Book Cover Image of Something Must Be Done about Prince Edward County: A Family, a Virginia Town, a Civil Rights Battle by Kristen Green

Something Must Be Done about Prince Edward County: A Family, a Virginia Town, a Civil Rights Battle
by Kristen Green

    Publication Date: Apr 26, 2016
    List Price: $17.99
    Format: Paperback, 368 pages
    Classification: Nonfiction
    ISBN13: 9780062268686
    Imprint: Harper Perennial
    Publisher: HarperCollins
    Parent Company: News Corp

    Paperback Description:

    NEW YORK TIMES BESTSELLER

    Combining hard-hitting investigative journalism and a sweeping family narrative, this provocative true story reveals a little-known chapter of American history: the period after the Brown v. Board of Education decision when one Virginia school system refused to integrate.

    In the wake of the Supreme Court’s unanimous Brown v. Board of Education decision, Virginia’s Prince Edward County refused to obey the law. Rather than desegregate, the county closed its public schools, locking and chaining the doors. The community’s white leaders quickly established a private academy, commandeering supplies from the shuttered public schools to use in their all-white classrooms. Meanwhile, black parents had few options: keep their kids at home, move across county lines, or send them to live with relatives in other states. For five years, the schools remained closed.
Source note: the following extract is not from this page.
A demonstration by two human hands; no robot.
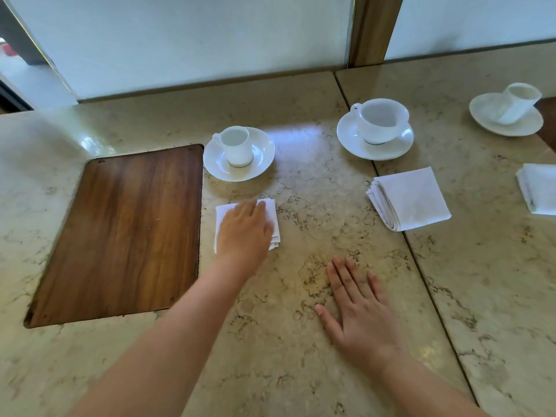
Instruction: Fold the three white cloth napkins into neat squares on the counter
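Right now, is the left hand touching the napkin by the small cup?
Touching: the head view shows the left hand lying flat on the folded napkin, covering most of it.

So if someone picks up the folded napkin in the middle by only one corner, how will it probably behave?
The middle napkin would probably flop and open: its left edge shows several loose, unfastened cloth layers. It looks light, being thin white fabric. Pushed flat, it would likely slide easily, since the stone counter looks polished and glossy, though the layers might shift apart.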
    Kristen Green, a longtime newspaper reporter, grew up in Farmville and attended Prince Edward Academy, which did not admit black students until 1986. In her journey to uncover what happened in her hometown before she was born, Green tells the stories of families divided by the school closures and of 1,700 black children denied an education. As she peels back the layers of this haunting period in our nation’s past, her own family’s role—no less complex and painful—comes to light.

    At once gripping, enlightening, and deeply moving, Something Must Be Done About Prince Edward County is a dramatic chronicle that explores our troubled racial past and its reverberations today, and a timeless story about compassion, forgiveness, and the meaning of home.